## Work required
An exact transcription of the listing, without its images, is what the answer must contain.

BEGIN Data block

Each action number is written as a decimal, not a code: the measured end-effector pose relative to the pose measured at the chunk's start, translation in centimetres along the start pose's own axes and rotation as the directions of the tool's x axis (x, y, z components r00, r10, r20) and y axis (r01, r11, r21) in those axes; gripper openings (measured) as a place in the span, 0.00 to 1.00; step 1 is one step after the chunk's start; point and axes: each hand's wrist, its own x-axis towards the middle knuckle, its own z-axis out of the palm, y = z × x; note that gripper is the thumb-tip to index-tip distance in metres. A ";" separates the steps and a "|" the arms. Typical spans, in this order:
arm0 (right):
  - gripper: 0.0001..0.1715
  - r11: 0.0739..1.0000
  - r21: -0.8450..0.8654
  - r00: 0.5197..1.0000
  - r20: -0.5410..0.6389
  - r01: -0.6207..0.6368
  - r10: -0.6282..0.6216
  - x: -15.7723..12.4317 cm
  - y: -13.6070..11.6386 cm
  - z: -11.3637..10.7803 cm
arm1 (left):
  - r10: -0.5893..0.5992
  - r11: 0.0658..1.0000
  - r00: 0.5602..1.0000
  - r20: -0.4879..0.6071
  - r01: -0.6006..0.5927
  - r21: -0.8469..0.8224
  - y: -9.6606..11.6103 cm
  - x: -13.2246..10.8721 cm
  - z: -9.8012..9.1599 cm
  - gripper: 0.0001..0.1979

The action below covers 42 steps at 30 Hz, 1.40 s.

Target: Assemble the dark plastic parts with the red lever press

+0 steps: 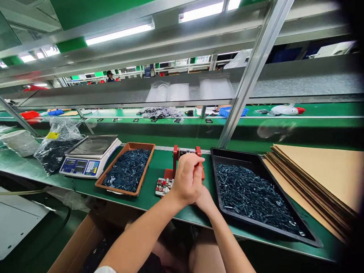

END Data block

## Answer for this exercise
Each action number is written as a decimal, not a code: the measured end-effector pose relative to the pose measured at the chunk's start, translation in centimetres along the start pose's own axes and rotation as the directions of the tool's x axis (x, y, z components r00, r10, r20) and y axis (r01, r11, r21) in those axes; gripper openings (measured) as a place in the span, 0.00 to 1.00; step 1 is one step after the chunk's start; point and axes: each hand's wrist, its own x-axis towards the middle knuckle, its own z-axis out of the palm, y = z × x; note that gripper is the thumb-tip to index-tip distance in metres. A ";" separates the steps and a "|" the arms. Typical spans, in this order:
arm0 (right):
  - gripper: 0.0001..0.1715
  - r11: 0.0739..1.0000
  - r21: -0.8450..0.8654
  - r00: 0.5197..1.0000
  - r20: -0.5410..0.6389
  - r01: -0.6207..0.6368
  - r10: -0.6282..0.6216
  - x: -15.7723..12.4317 cm
  - y: -13.6070..11.6386 cm
  - z: -11.3637..10.7803 cm
arm1 (left):
  - r10: -0.5893..0.5992
  - r11: 0.0658..1.0000
  - r00: 0.5602..1.0000
  - r20: -0.4879..0.6071
  - r01: -0.6006..0.5927
  - r21: -0.8469..0.8224
  - y: -9.6606..11.6103 cm
  - x: -13.2246..10.8721 cm
  - z: -9.8012..9.1599 cm
  - gripper: 0.0001..0.1979

The action below covers 42 steps at 30 Hz, 1.40 s.

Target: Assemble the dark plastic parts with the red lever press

+0 steps: 

The answer has been fully stated.